Anti-CD28 crosslinking has been found previously to augment CD28 signaling (13, 51). To assess this in the context of CD8+ CTLs, cultures were coincubated with anti-CD28 to crosslink the CD28 coreceptor for 7 days followed by an assessment of CTL function. Under these conditions, anti-CD28 greatly potentiated the killing potential of CTLs at all E/T ratios (left panel). Interesting, this level of enhanced killing was similar to that induced by GSK-3 SMI SB415286 (left panel). Further, the level of increased killing induced by anti-CD28 could not be further enhanced by SB415286 and vice versa. In the same vein, anti-CD28 coculture reduced the expression of PD-1 on CD8+ T-cells, similar to that seen with SB415286 (Figure 1B).

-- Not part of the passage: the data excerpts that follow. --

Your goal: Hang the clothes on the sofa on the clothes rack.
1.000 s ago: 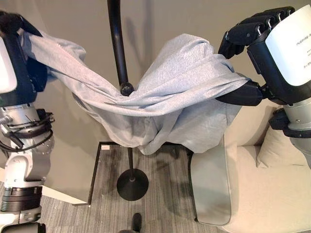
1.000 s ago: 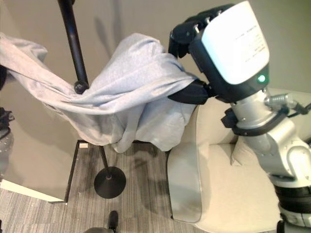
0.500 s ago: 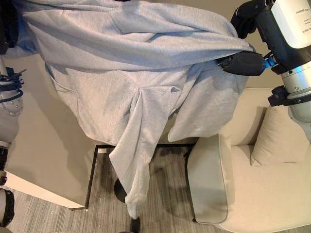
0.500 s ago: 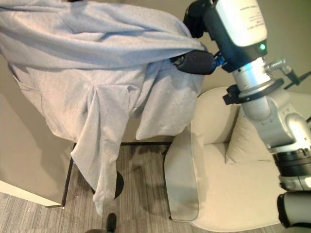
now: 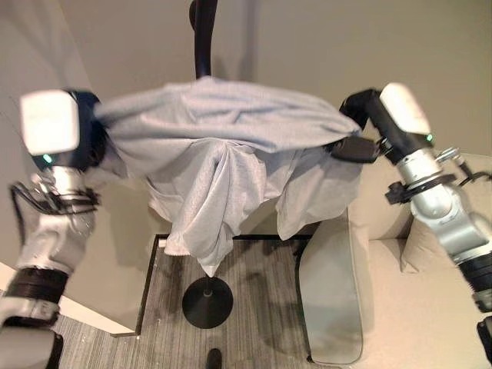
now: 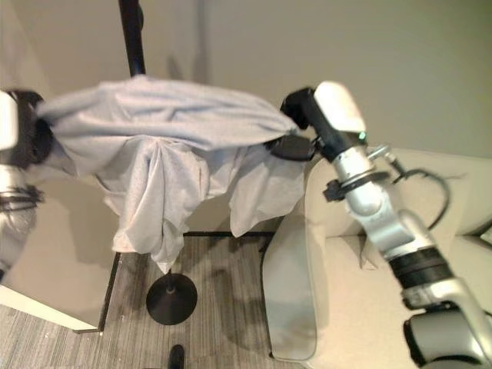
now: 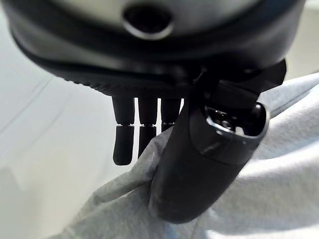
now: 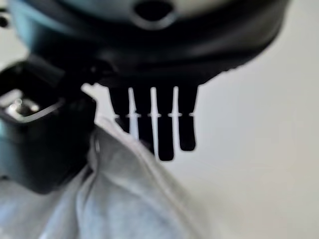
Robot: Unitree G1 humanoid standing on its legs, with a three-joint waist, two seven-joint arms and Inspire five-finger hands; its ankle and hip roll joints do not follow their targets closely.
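Draping across the upright pole of the clothes rack [image 5: 201, 38], the grey garment [image 5: 223, 138] is stretched between both hands, its middle sagging in folds that hang down in front of the pole toward the rack's round base [image 5: 207, 301] on the striped floor. The left hand [image 7: 199, 164] pinches one end of the cloth between thumb and fingers, as its wrist view shows; the right hand [image 5: 355, 138] grips the other end, thumb pressed under the fabric, though in its own wrist view the fingers look fairly straight above the cloth, so the grip may rest mostly on the thumb. To finish the step well, I would judge that the garment's middle needs to settle onto a hook or the pole top before either hand lets go; releasing both ends together, and lowering slightly first, should keep the weight balanced so the cloth does not slide off to one side. The heavier hanging folds sit toward the left of centre, which could pull it that way. Room is fair: the wall [image 5: 307, 46] stands close behind the rack, the cream sofa [image 5: 400, 307] lies just beside the right arm with its armrest near the garment's hanging edge, and a low white ledge [image 5: 84, 311] lies at the lower left.
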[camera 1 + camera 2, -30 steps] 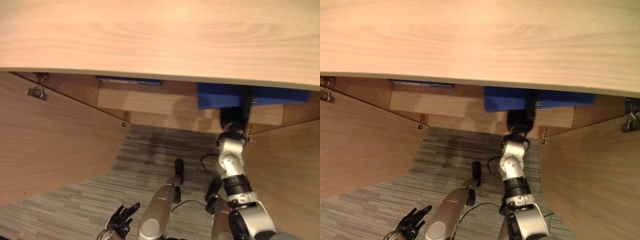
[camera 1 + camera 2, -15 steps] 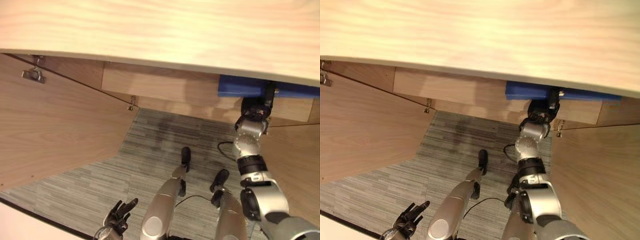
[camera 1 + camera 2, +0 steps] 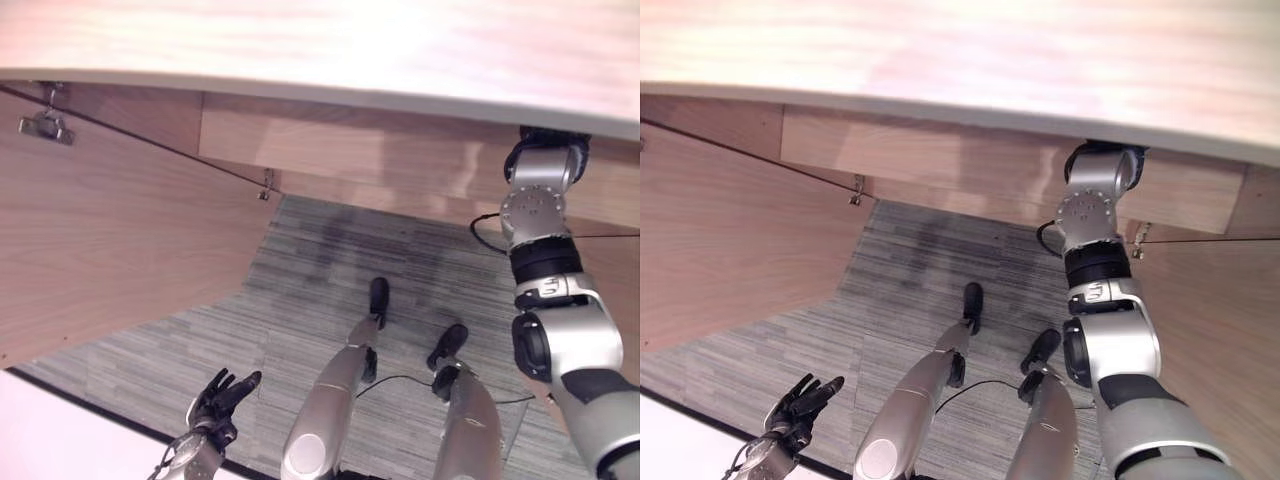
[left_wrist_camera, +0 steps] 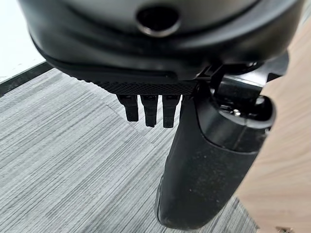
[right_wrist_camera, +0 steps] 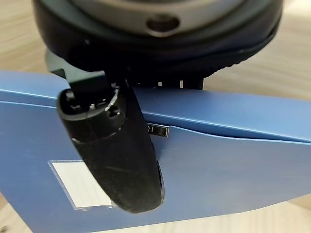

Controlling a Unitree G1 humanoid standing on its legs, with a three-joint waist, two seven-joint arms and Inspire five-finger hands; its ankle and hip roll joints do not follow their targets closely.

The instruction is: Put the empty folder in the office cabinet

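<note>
The blue folder with a clear label pocket shows in the right wrist view. My right hand's thumb lies across its face and the fingers sit behind it, so the hand pinches the folder. Pale wood of the cabinet shows behind the folder. From the head, my right arm reaches up into the open cabinet, and the hand's dark base disappears under the cabinet's top panel. My left hand hangs low at the left over the carpet, open, with spread fingers and nothing in it.
The cabinet's left door stands open and carries a hinge. The right door stands open beside my right arm. A wooden panel runs across the cabinet's inside. Grey striped carpet lies below, with a pale floor strip at the lower left.
My right arm has pushed farther into the cabinet, and the blue folder has passed out of the head views under the top panel. The head camera has shifted. The left hand stays low.
</note>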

Although it was originally assumed that CD28 would provide costimulation needed for the expression of PD-1 as in the case of CTLA-4 (52), we observed the opposite result. This was consistent with the generation of signals via GSK-3 whose inhibition also suppressed PD-1 expression. Consistent with this, CTLA-4-IgG blockade of CD28 was seen to increase PD-1 expression (left panel). This suggested that the normal engagement of CD28 by CD80/86 might also act to suppress PD-1 expression. Flow cytometry showed that SB415286 downregulated PD-1 expression on OVA peptide activated cells was accompanied by increased expression of Lamp-1 and GZMB in T-cells (Figure 1C).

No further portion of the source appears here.